Serius. Kameranya pun oke. Apalagi di daerah saya pada waktu itu belum musim orang punya BlackBerry. Jadi, saya bersyukur banget. Alhamdulillah. Allah SWT paling tahu apa yang dibutuhkan hamba-Nya. Lalu, nikmat Tuhan yang manakah yang engkau dustakan?

Keajaiban selanjutnya terjadi di pertengahan tahun 2013. Pada Desember 2012, saya mengikuti sebuah lomba menulis yang diadakan oleh Penerbit Indie. Saya niat banget ikut lomba itu.
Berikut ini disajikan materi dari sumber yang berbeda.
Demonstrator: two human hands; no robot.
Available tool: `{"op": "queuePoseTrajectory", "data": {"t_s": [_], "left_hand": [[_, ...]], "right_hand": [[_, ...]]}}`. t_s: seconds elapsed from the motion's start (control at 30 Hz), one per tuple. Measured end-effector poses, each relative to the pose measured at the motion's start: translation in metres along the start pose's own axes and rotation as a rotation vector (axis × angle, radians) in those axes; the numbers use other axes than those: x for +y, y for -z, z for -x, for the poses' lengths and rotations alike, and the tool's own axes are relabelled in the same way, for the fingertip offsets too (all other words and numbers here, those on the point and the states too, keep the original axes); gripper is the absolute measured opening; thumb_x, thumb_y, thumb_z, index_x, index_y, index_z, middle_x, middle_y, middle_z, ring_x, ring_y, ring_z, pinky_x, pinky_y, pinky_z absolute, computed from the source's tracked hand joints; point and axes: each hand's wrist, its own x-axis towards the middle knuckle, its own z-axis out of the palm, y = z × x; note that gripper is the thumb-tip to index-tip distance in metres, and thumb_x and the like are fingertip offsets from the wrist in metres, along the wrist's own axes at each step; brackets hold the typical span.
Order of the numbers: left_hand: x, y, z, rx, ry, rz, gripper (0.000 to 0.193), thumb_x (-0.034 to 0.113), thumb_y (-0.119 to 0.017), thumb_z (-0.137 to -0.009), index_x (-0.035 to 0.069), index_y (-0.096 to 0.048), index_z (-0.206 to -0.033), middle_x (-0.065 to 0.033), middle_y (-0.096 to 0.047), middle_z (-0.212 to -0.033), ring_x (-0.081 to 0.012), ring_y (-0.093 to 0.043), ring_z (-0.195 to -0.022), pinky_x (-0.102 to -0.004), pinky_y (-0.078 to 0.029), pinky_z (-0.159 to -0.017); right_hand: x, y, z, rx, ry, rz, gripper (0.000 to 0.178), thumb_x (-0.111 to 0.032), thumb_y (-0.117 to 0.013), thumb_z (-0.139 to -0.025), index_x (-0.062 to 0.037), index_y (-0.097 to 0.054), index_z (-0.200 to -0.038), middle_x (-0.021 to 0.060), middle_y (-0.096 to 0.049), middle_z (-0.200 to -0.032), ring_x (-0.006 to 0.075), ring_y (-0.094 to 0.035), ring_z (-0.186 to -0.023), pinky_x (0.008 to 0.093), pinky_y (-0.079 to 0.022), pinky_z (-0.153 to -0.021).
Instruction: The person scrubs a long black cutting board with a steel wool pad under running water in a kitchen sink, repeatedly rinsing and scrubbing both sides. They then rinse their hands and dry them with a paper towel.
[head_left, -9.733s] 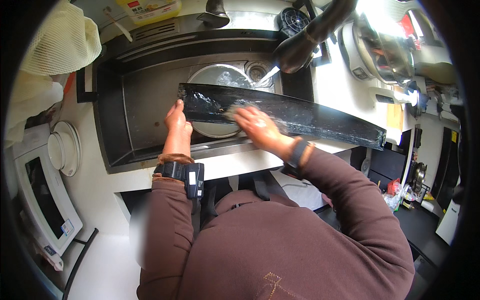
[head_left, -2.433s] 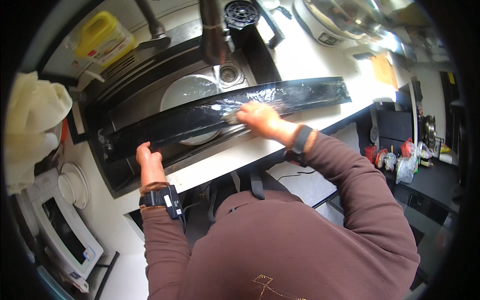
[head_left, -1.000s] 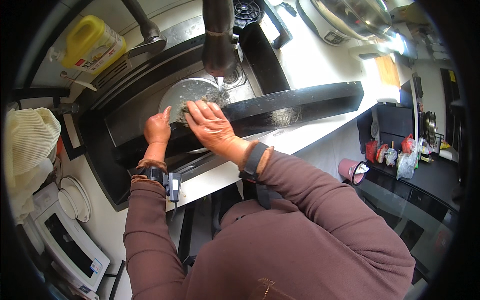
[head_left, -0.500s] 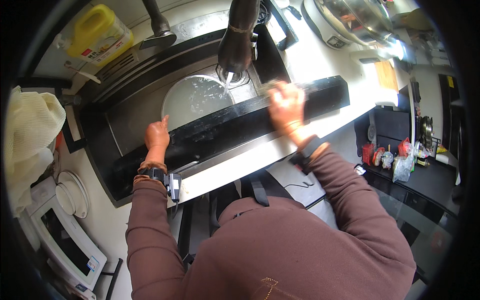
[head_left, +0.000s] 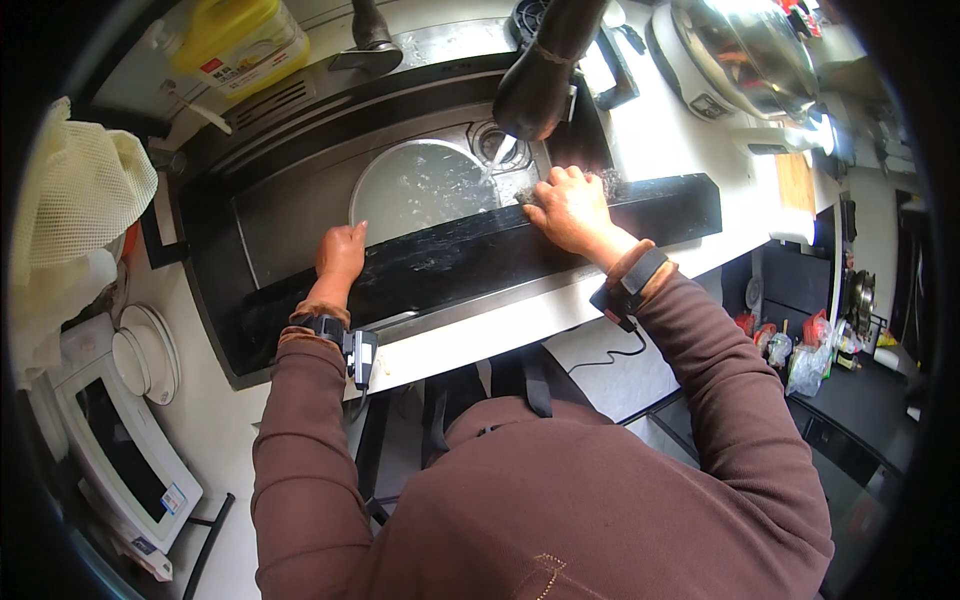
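A long black panel (head_left: 450, 250), wet and streaked, lies aslant over the front of the sink (head_left: 290, 205). My left hand (head_left: 341, 255) is closed over its far edge, towards the left end. Right of the middle, my right hand (head_left: 578, 212) presses a grey scouring pad (head_left: 611, 182) to the panel's upper edge; the hand covers most of the pad. Behind the panel sits a round basin (head_left: 415, 180) of cloudy water, partly hidden by it. Water runs from the dark faucet (head_left: 540, 90) beside the basin's right rim.
A yellow jug (head_left: 245, 45) and a dark-handled scraper-like tool (head_left: 370, 45) are behind the sink. An appliance with a glass lid (head_left: 740, 60) stands at the far right. To the left are a pale mesh cloth (head_left: 85, 200), stacked plates (head_left: 145, 350) and a white microwave (head_left: 125, 440).
My right hand, blurred before, now shows sharply and has slid slightly left along the panel with the pad. My left index finger has curled in. The whole view has shifted a little.
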Motion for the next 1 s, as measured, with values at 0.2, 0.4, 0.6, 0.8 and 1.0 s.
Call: {"op": "queuePoseTrajectory", "data": {"t_s": [0.2,0.4,0.6,0.8,1.0], "left_hand": [[-0.018,-0.021,-0.032,-0.001,0.051,-0.175,0.042,0.031,-0.068,-0.082,0.000,-0.062,-0.110,-0.0254,-0.065,-0.108,-0.0432,-0.061,-0.103,-0.0460,-0.049,-0.088],[-0.024,-0.028,-0.057,-0.087,0.166,0.032,0.031,0.013,-0.066,-0.074,0.000,-0.065,-0.102,-0.0220,-0.068,-0.098,-0.0371,-0.066,-0.095,-0.0421,-0.051,-0.083],[-0.001,-0.008,-0.053,-0.036,0.121,0.348,0.020,0.009,-0.070,-0.070,-0.001,-0.068,-0.088,-0.0131,-0.068,-0.077,-0.0236,-0.066,-0.071,-0.0358,-0.051,-0.067],[0.029,0.024,-0.057,0.010,0.116,0.407,0.015,0.009,-0.072,-0.069,-0.001,-0.066,-0.078,-0.0101,-0.067,-0.073,-0.0194,-0.064,-0.067,-0.0350,-0.050,-0.064],[0.060,0.077,-0.040,0.058,-0.085,0.285,0.022,0.014,-0.077,-0.069,0.000,-0.060,-0.071,-0.0105,-0.058,-0.060,-0.0188,-0.059,-0.059,-0.0352,-0.047,-0.057]], "right_hand": [[-0.004,0.011,-0.010,-0.159,0.136,-0.037,0.049,-0.051,-0.067,-0.080,-0.0059,-0.068,-0.098,0.0125,-0.058,-0.102,0.0298,-0.054,-0.105,0.0469,-0.042,-0.087],[-0.002,0.033,-0.045,-0.546,0.177,-0.072,0.052,-0.043,-0.087,-0.055,-0.0058,-0.074,-0.088,0.0137,-0.071,-0.094,0.0311,-0.066,-0.096,0.0435,-0.050,-0.083],[-0.002,0.056,-0.056,-0.705,0.278,-0.106,0.045,-0.032,-0.085,-0.059,-0.0015,-0.073,-0.089,0.0154,-0.071,-0.090,0.0320,-0.068,-0.088,0.0413,-0.053,-0.077],[0.000,0.063,-0.041,-0.711,0.313,-0.207,0.040,-0.027,-0.083,-0.064,-0.0058,-0.073,-0.095,0.0151,-0.071,-0.089,0.0331,-0.067,-0.089,0.0427,-0.052,-0.079],[0.000,0.060,-0.043,-0.691,0.299,-0.231,0.036,-0.024,-0.082,-0.067,-0.0028,-0.072,-0.094,0.0155,-0.070,-0.085,0.0330,-0.067,-0.084,0.0422,-0.052,-0.075]]}}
Saya kerahkan tenaga saya untuk menulis yang terbaik. Benar-benar sudah saya piki matang-matang sebelum dikirm. Dan, saya optimis sekali saat itu.

Naasnya, saya kalah. Bukan hanya tidak menjadi juara, nominasi pun tak dapat. Duh sedihnya. Saya benar-benar down waktu itu. Saya merasa bahwa saya sudah melakukan yang terbaik. Tapi nominasi pun tak dapat. Sekali lagi, saya berpikir bahwa jika saya terus merenungi kekalahan, saya tidak akan bangkit. Jadi, saya mencoba untuk bersyukur. Setidaknya, saya sudah mampu mengalahkan rasa malas saya. Setidaknya, saya sudah mencoba.
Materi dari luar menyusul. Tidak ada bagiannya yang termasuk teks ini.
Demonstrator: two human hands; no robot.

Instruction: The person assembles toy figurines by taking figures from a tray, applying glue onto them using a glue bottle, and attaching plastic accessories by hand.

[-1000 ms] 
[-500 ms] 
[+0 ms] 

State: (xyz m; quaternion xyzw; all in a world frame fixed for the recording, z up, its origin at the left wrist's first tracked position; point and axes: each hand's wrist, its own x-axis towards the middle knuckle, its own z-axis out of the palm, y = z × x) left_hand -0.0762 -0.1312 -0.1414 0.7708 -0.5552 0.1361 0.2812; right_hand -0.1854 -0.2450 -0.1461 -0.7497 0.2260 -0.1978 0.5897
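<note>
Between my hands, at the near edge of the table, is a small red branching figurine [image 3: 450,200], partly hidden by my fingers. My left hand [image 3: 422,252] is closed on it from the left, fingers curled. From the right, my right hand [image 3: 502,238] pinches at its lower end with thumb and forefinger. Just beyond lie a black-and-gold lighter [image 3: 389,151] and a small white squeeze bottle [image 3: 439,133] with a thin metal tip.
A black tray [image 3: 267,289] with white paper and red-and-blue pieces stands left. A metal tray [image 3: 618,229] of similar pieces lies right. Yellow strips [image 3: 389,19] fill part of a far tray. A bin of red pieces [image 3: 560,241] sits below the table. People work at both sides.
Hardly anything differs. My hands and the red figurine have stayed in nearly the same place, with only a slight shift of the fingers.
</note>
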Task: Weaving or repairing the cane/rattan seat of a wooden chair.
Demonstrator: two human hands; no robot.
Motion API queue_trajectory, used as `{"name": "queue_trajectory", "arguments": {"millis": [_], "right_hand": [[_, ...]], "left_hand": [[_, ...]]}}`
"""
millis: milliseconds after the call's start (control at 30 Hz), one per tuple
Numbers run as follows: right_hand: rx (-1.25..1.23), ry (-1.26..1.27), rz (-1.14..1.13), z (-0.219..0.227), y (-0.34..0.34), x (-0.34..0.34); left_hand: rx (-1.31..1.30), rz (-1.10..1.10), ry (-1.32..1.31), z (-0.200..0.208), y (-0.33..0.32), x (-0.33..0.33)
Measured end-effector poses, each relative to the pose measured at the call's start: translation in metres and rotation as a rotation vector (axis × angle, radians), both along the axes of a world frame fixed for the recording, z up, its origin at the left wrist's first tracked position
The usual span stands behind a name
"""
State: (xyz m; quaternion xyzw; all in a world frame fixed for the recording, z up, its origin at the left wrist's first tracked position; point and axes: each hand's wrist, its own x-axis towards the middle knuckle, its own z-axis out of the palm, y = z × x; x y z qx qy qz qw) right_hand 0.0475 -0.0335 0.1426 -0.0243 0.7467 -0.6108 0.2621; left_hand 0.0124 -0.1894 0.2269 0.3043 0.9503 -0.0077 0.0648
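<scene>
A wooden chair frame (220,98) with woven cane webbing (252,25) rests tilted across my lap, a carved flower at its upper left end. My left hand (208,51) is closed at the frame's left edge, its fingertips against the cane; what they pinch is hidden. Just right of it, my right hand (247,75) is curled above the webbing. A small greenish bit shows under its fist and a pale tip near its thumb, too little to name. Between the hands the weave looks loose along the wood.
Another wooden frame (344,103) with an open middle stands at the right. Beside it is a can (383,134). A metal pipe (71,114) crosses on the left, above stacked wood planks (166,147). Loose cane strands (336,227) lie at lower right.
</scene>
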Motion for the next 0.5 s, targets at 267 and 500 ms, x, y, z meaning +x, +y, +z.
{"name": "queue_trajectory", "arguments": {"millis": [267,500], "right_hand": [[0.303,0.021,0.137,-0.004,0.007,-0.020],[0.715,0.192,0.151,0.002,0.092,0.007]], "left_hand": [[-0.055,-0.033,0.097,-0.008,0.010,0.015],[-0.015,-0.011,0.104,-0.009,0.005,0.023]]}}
Pada suatu hari yang cerah di penghujung 2012, saya tergelitik untuk mengirimkan karya saya yang tidak lolos lomba itu ke Majalah Horison karena kebetulan waktu di sekolah, pembina KIR saya lagi ngomongin Majalah Horison. Alhamdulillah, Juli 2013 lalu, karya saya untuk pertama kali lolos di majalah nasional tersebut. Alhamdulillah.
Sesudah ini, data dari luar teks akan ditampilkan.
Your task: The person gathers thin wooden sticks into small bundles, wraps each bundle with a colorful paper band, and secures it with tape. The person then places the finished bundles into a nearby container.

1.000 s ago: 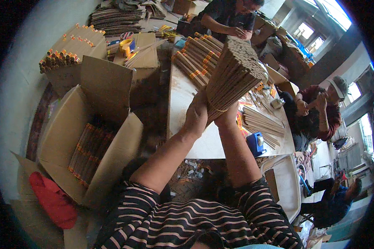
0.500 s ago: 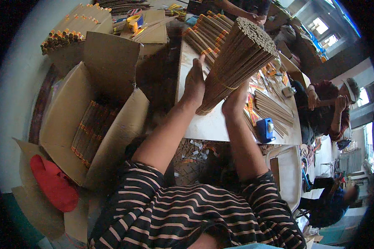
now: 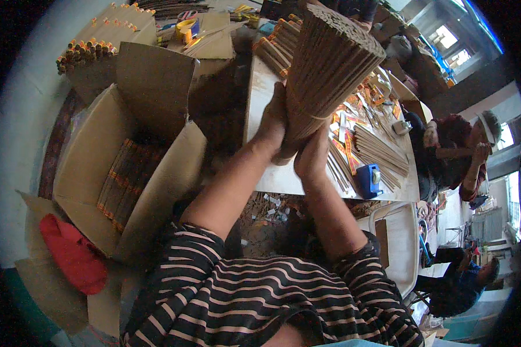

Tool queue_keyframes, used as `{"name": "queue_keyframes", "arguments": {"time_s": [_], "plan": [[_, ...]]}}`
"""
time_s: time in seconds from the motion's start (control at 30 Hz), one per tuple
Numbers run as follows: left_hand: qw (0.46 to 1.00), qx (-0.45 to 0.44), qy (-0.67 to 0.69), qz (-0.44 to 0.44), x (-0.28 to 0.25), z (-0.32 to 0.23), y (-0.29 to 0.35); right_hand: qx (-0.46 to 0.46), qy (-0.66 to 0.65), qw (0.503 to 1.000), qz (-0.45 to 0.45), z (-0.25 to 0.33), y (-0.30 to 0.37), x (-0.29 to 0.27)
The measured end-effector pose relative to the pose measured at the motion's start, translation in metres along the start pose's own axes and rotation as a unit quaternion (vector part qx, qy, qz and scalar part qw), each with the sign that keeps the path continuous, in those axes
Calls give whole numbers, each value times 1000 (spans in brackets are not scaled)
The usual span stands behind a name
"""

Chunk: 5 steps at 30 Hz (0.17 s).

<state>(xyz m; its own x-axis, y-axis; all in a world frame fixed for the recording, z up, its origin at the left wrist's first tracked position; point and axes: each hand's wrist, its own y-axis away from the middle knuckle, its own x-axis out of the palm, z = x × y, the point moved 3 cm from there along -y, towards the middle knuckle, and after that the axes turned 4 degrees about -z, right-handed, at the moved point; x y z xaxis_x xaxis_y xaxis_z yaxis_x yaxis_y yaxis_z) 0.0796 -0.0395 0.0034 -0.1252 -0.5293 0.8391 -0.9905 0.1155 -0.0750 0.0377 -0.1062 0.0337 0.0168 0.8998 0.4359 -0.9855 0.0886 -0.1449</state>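
Between my two hands, above the near edge of the white table (image 3: 266,179), is a thick bundle of brown incense sticks (image 3: 324,66). A thin band circles it near its lower part, and its wide top end tilts away to the right. My left hand (image 3: 274,118) presses against the bundle's left side. Lower down on the right, my right hand (image 3: 314,153) is closed around it, its fingers mostly hidden behind the sticks. Smaller stick bundles (image 3: 272,53) with orange-red bands lie behind on the table.
Right of the bundle are loose sticks (image 3: 382,151), orange-red paper strips and a blue tape dispenser (image 3: 369,180). An open cardboard box (image 3: 78,168) on the left holds banded bundles (image 3: 127,182); a red cloth item (image 3: 72,254) lies by it. Other people (image 3: 460,144) work at right.
The stick bundle has swung more upright and shifted slightly left and away from me. My right hand has moved left and a little lower along with it.
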Motion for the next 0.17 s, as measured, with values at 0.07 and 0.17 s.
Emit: {"name": "queue_keyframes", "arguments": {"time_s": [0.07, 0.17], "plan": [[997, -18, 51, -54, 22, 11, 15, -14, 31, 998, 50, 9, -22, -13], [981, 116, -151, 35, 7, 9, 4, -8, -7, 997, 80, 1, -51, -18]]}}
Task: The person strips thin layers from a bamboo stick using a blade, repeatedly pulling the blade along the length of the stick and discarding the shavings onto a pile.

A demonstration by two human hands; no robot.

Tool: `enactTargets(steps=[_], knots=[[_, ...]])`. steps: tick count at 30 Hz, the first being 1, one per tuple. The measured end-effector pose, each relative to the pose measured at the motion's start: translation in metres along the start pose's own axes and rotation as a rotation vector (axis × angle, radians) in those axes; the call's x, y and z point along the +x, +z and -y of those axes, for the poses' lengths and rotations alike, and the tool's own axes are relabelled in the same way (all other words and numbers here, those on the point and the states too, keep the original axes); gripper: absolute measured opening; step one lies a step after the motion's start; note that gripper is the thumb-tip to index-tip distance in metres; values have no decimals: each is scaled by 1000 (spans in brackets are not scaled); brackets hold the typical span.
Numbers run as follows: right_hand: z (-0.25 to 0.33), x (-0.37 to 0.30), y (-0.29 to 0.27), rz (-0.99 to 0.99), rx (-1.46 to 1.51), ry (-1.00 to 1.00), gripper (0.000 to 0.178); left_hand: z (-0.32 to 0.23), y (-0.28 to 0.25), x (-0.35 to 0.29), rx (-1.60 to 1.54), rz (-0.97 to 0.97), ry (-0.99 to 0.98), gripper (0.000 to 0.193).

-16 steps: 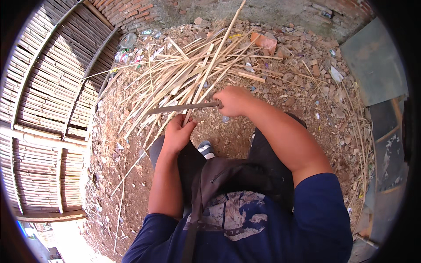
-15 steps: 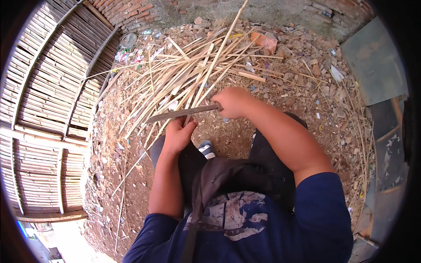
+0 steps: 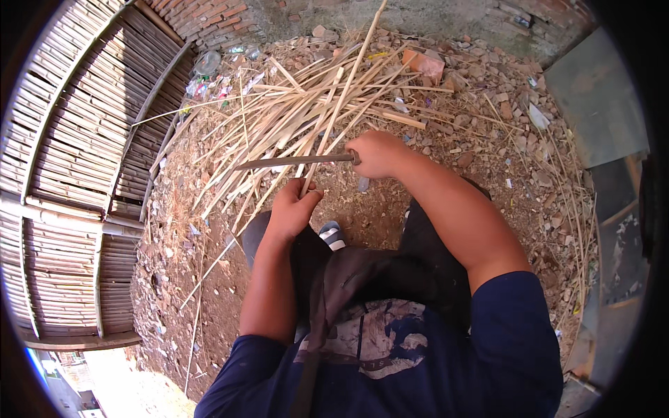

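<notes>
Jutting leftward from the clenched right hand [image 3: 378, 155], a knife [image 3: 293, 161] crosses the strip [image 3: 311, 175] the left hand [image 3: 290, 210] pinches.

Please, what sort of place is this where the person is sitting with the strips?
Probably a rough outdoor yard: rubble lies scattered over the ground, a partly brick wall stands at the far side, and a large slatted panel is on the left.
</notes>
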State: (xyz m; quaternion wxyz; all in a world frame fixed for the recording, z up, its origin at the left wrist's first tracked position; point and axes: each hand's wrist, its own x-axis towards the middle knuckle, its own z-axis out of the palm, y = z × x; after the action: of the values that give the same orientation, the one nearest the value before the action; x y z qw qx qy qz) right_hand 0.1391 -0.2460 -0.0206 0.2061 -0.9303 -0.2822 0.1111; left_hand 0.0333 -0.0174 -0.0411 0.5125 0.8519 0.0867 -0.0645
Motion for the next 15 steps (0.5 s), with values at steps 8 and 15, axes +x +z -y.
enactTargets(steps=[8, 15], knots=[[-15, 5, 9, -59, -12, -20, 19, -1, 6, 4, 19, 41, 20, 28], [-26, 11, -8, 85, -14, 38, 23, -6, 11, 8, -3, 58, 5, 22]])
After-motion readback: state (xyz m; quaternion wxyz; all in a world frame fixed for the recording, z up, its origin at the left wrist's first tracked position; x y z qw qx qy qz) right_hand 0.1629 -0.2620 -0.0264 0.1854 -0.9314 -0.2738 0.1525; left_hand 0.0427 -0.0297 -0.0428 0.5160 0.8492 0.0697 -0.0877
1. Cerpen Mawar Hitam - Majalah Horison Juli 2013

Jujur, saya suka banget sama Majalah Horison. Selain karena dikasih bukti terbit dan honor, juga dikasih ulasan. Bagus sekali untuk perbaikan supaya menghasilkan karya yang lebih baik di kemudian hari.

Keajaiban selanjutnya?

Banyakkkk…. Nggak akan habis kalau ditulis semuanya.

Yang jelas, saya percaya dan yakin bahwa setiap kali kita bersyukur, Allah SWT akan menambahkan nikmat-Nya kepada kita. Saya buktinya. Saya telah merasakan betapa luar biasanya keajaiban bersyukur. Betapa luar biasanya keagungan Allah SWT!